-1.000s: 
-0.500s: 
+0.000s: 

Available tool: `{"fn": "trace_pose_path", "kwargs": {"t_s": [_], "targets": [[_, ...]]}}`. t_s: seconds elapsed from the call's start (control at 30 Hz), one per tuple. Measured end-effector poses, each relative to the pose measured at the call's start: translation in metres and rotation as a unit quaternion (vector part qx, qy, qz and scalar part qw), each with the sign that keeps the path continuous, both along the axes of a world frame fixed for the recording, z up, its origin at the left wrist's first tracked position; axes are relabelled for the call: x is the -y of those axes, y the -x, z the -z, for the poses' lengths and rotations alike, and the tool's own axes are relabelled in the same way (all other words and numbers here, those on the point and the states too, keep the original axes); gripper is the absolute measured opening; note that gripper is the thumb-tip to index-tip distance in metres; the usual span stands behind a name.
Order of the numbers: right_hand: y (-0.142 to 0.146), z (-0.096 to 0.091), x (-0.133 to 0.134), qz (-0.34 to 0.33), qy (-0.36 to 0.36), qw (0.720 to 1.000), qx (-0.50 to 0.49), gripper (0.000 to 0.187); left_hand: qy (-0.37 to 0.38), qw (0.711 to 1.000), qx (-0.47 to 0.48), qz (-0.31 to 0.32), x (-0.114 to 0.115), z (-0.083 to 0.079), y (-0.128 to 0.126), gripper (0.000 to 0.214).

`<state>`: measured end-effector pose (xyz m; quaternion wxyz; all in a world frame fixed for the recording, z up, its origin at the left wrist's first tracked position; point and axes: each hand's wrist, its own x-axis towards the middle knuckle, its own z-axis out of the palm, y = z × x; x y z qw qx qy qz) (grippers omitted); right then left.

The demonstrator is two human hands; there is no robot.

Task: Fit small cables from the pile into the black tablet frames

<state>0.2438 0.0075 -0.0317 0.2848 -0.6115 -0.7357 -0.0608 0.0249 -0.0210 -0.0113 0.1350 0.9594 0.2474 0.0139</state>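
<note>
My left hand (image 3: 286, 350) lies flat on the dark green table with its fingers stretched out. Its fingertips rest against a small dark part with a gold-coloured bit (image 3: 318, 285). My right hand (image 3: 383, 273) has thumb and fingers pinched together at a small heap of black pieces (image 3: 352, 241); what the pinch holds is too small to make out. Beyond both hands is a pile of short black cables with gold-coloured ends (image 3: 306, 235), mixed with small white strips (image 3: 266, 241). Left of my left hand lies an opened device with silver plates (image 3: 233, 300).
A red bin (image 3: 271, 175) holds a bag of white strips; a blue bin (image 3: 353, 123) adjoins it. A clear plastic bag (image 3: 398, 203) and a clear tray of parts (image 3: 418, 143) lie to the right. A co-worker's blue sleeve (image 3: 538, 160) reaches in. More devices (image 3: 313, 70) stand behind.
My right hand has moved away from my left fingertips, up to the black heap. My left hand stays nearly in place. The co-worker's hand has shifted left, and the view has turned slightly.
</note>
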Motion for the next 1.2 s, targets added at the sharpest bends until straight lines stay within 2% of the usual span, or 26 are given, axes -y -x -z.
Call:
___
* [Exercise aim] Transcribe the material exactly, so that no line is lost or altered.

* [The answer]
-1.000s: 
-0.500s: 
+0.000s: 

Available tool: `{"fn": "trace_pose_path", "kwargs": {"t_s": [_], "targets": [[_, ...]]}}`. t_s: seconds elapsed from the call's start (control at 30 Hz), one per tuple. Measured end-effector poses, each relative to the pose measured at the call's start: translation in metres and rotation as a unit quaternion (vector part qx, qy, qz and scalar part qw), each with the sign that keeps the path continuous, both along the axes of a world frame fixed for the recording, z up, its origin at the left wrist's first tracked position; axes are relabelled for the call: x is the -y of those axes, y the -x, z the -z, for the poses' lengths and rotations alike, and the tool's own axes are relabelled in the same way (all other words and numbers here, those on the point and the states too, keep the original axes); gripper is the absolute measured opening; note that gripper is the thumb-tip to index-tip distance in metres; the usual span stands behind a name.
Order of the numbers: right_hand: y (-0.142 to 0.146), z (-0.096 to 0.091), x (-0.133 to 0.134), qz (-0.34 to 0.33), qy (-0.36 to 0.36), qw (0.720 to 1.000), qx (-0.50 to 0.49), gripper (0.000 to 0.187); left_hand: qy (-0.37 to 0.38), qw (0.711 to 1.000), qx (-0.47 to 0.48), qz (-0.31 to 0.32), x (-0.114 to 0.115), z (-0.083 to 0.079), y (-0.128 to 0.126), gripper (0.000 to 0.214).

`<state>`: measured end-effector pose (xyz m; quaternion wxyz; all in a world frame fixed for the recording, z up, its origin at the left wrist's first tracked position; point and axes: each hand's wrist, its own x-axis towards the middle knuckle, its own z-axis out of the palm, y = z × x; x y z qw qx qy qz) (grippers omitted); right then left.

The demonstrator is two human hands; there is no robot.

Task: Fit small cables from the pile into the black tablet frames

<state>0.2438 0.0075 -0.0317 0.2848 -0.6115 -0.7357 -0.0608 0.0249 -0.0210 -0.0113 0.1350 0.9594 0.2474 0.0139</state>
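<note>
My left hand (image 3: 286, 350) lies flat on the dark green table with its fingers stretched out. Its fingertips rest against a small dark part with a gold-coloured bit (image 3: 318, 285). My right hand (image 3: 383, 273) has thumb and fingers pinched together at a small heap of black pieces (image 3: 352, 241); what the pinch holds is too small to make out. Beyond both hands is a pile of short black cables with gold-coloured ends (image 3: 306, 235), mixed with small white strips (image 3: 266, 241). Left of my left hand lies an opened device with silver plates (image 3: 233, 300).
A red bin (image 3: 271, 175) holds a bag of white strips; a blue bin (image 3: 353, 123) adjoins it. A clear plastic bag (image 3: 398, 203) and a clear tray of parts (image 3: 418, 143) lie to the right. A co-worker's blue sleeve (image 3: 538, 160) reaches in. More devices (image 3: 313, 70) stand behind.
My right hand has moved away from my left fingertips, up to the black heap. My left hand stays nearly in place. The co-worker's hand has shifted left, and the view has turned slightly.
</note>
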Motion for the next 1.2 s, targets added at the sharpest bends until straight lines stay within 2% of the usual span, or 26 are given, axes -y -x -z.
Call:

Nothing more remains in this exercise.